Publié le par mademoisellechristelle

Ce que dit la quatrième de couv'Le 2 novembre 2020, Caroline Darian reçoit un appel de la police de Carpentras. Son père est en garde à vue. La saisie de son matériel informatique révèle l’impensable : depuis 2013, il drogue sa femme avant de la livrer, inconsciente, à des hommes, de tous les horizons et sans contrepartie.
Caroline Darian, femme debout, raconte cette déflagration, le périlleux vertige de découvrir qu’une personne aimée, son père, est capable du pire.
Elle alerte aussi sur la soumission chimique, quand l’armoire à pharmacie du foyer se transforme en arme préférée des violeurs...
Une voix forte, exceptionnellement courageuse, qui révèle une autre facette des violences faites aux femmes.

Demain, mon fils Tom, six ans et demi, devra porter un masque à l'école.
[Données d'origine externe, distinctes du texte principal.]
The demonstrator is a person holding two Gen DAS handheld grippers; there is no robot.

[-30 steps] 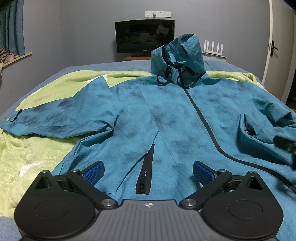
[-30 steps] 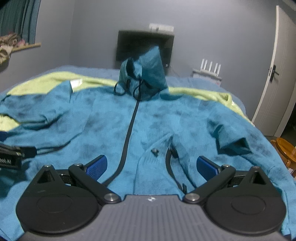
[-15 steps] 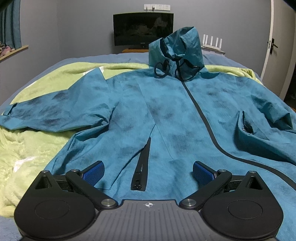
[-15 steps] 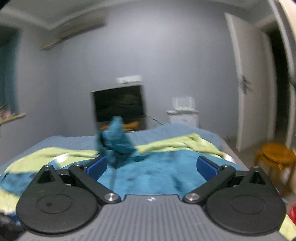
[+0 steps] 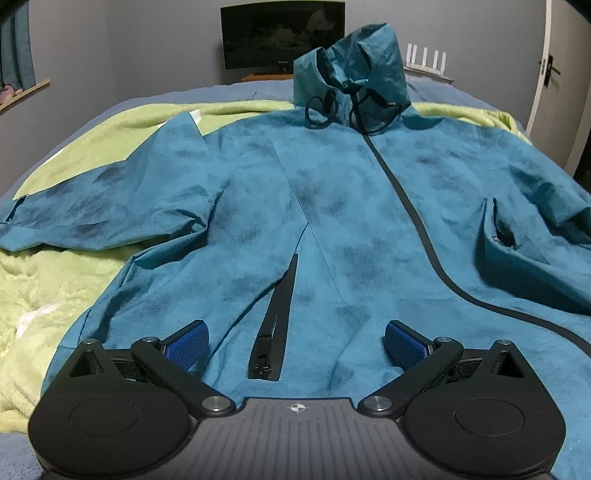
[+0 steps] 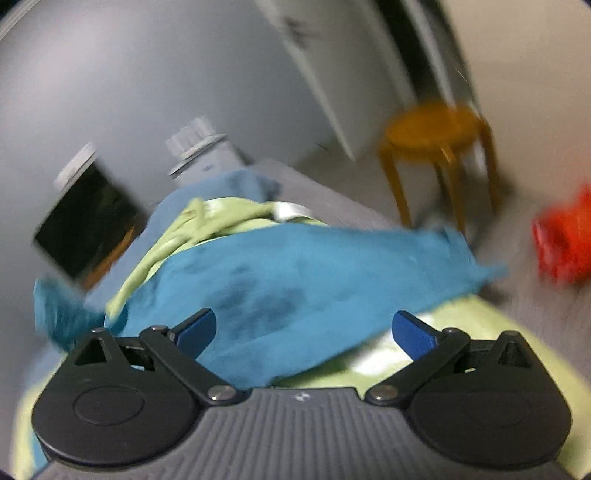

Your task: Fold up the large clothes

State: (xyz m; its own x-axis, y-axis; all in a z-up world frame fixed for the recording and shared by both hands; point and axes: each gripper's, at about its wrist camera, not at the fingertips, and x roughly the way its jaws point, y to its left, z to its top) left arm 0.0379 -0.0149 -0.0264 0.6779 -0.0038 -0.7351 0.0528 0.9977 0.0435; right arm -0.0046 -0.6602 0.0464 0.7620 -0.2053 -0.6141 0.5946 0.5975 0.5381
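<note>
A teal hooded jacket (image 5: 332, 206) lies spread front-up on a light green blanket (image 5: 55, 280), hood (image 5: 351, 62) standing at the far end, black zip down the middle. Its left sleeve (image 5: 96, 206) stretches out to the left. My left gripper (image 5: 295, 341) is open and empty, just above the jacket's hem by a pocket zip (image 5: 275, 332). My right gripper (image 6: 303, 330) is open and empty, tilted, over the jacket's right sleeve (image 6: 314, 273) at the bed's right side. That view is blurred.
The bed has a grey-blue cover (image 5: 236, 88). A dark monitor (image 5: 282, 33) and a white router (image 5: 424, 61) stand behind it. A door (image 5: 554, 81) is at the right. A wooden stool (image 6: 439, 147) and a red object (image 6: 565, 240) stand on the floor beside the bed.
My right gripper has swung from the jacket's front up and over to the right sleeve, tilting. My left gripper has risen slightly above the hem. Both stayed open.
</note>
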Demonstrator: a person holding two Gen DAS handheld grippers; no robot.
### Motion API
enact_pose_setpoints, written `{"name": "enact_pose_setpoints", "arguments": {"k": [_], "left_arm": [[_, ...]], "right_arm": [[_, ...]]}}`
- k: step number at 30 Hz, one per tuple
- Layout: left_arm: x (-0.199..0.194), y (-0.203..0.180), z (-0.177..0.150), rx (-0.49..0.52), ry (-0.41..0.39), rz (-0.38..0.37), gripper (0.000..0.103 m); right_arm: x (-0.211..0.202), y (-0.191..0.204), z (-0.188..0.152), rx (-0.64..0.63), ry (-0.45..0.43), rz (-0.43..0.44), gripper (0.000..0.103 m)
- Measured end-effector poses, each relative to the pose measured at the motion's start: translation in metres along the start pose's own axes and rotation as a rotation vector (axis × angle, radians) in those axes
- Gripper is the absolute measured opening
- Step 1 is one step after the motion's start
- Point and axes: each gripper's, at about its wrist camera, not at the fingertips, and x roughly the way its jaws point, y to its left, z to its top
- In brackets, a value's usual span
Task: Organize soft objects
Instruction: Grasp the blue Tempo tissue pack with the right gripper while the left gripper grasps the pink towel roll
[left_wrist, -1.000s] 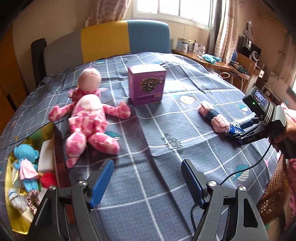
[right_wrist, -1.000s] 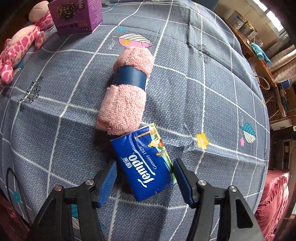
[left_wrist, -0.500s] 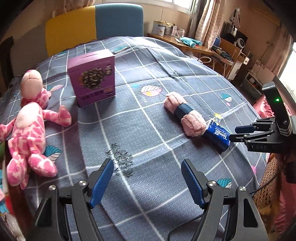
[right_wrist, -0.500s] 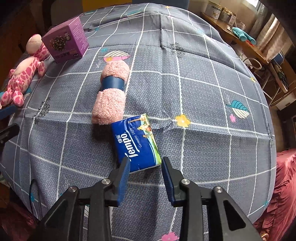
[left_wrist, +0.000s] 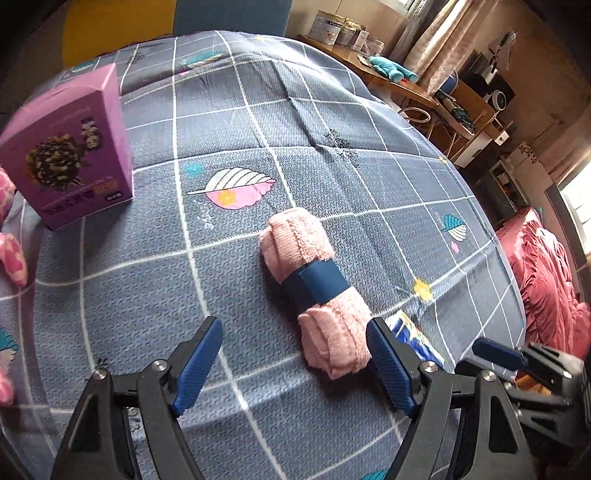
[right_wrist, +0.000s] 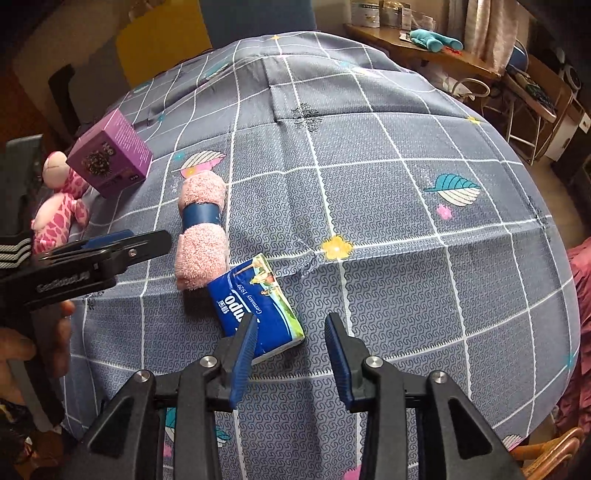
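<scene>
A pink rolled towel (left_wrist: 317, 291) with a blue band lies mid-frame on the grey checked bedspread (left_wrist: 332, 155), touching a blue tissue pack (right_wrist: 258, 306). The left gripper (left_wrist: 295, 363), its jaws just widened, straddles the towel's near end, released. The right gripper (right_wrist: 291, 354), having just narrowed, hangs released, its left finger overlapping the pack. A purple box (left_wrist: 70, 147) stands upper left.

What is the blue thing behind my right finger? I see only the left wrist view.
Observer: A tissue pack, lying flat, touching the towel's near end.
Operator: Does the right hand-held gripper hold it?
Observer: It seems not. The pack lies on the cloth, partly behind its left finger.
Operator: And the pink thing left of the box?
Observer: A plush toy, lying with its head beside the box.
</scene>
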Motion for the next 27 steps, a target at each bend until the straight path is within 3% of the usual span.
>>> {"name": "enact_pose_setpoints", "arguments": {"k": [8,10,11,20,27], "left_arm": [[0.043,-0.005,0.024,-0.087,0.053,0.016,0.079],[0.053,-0.009,0.023,-0.052,0.057,0.056,0.065],[0.051,-0.014,0.022,-0.010,0.029,0.078,0.048],[-0.002,0.008,0.003,0.054,-0.069,-0.025,0.045],[-0.054,0.038,-0.027,0.047,-0.112,-0.076,0.045]], "right_arm": [[-0.001,-0.002,0.001,0.014,-0.004,0.052,0.038],[-0.001,-0.003,0.001,0.017,-0.008,0.058,0.038],[-0.002,-0.003,0.001,0.018,-0.011,0.057,0.038],[0.009,0.012,0.001,-0.095,0.059,0.064,0.039],[0.038,0.040,0.009,-0.272,0.161,-0.024,0.059]]}}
Alors nous répétons le geste. Une fois, deux fois, dix fois.
Je poste une photo de lui, masqué, sur mon compte Facebook. Aussitôt, mon père répond : "Mon pauvre petit Tom. Bon courage pour cette rentrée un peu spéciale. Ton Papou qui t'aime"
Je ne le sais pas encore, mais c'est le dernier échange avec mon père.

Ce que j'en pense : "Si je résume, ma mère a été droguée par mon père pour être violée par des inconnus. Pendant au moins huit ans."

Cette phrase est lunaire mais elle résume assez bien l'histoire de Caroline Darian. Une histoire où se mêlent l'horreur et l'incompréhension : comment ce père, qui semblerait bien sous tous rapports, aurait drogué sa mère pour la livrer à des inconnus. (je parle au conditionnel car l'affaire n'a pas encore été jugée) 
Quand l'inimaginable se produit, c'est le monde entier qui s'écroule. Caroline Darian nous raconte comment elle a déposé plainte contre son père, contacté un avocat, suivi l'instruction du dossier etc... Et surtout, comment Caroline et sa famille vont tenter de se reconstruire.
 
Son récit est glaçant. Son écriture est brute. Mais son témoignage est puissant. Il démontre que la criminalité touche toutes les catégories de population, jeune, vieux, riche ou pauvre, et que les actes les plus horribles peuvent avoir été commis par des individus que vous inviteriez volontiers à votre table le dimanche.
 
Caroline Darian attire également notre attention sur la soumission chimique, que le grand public limite encore au GHB glissé dans un verre en boite de nuit. Il s'agit de l’administration à des fins criminelles (viols, actes de pédophilie) ou délictuelles (violences volontaires, vols) de substances psychoactives (SPA) à l’insu de la victime ou sous la menace. En l'occurrence, pour arriver à ses fins, le père de Caroline Darian aurait utilisé des somnifères et des anxiolytiques, que l'on retrouve banalement dans beaucoup d'armoires à pharmacie. Donc à portée de main de n'importe qui...
 
Il faut beaucoup de courage pour porter plainte contre son propre père et encore plus pour raconter son histoire personnelle au public. Et Caroline Darian le fait avec beaucoup de dignité. Je lui dis bravo.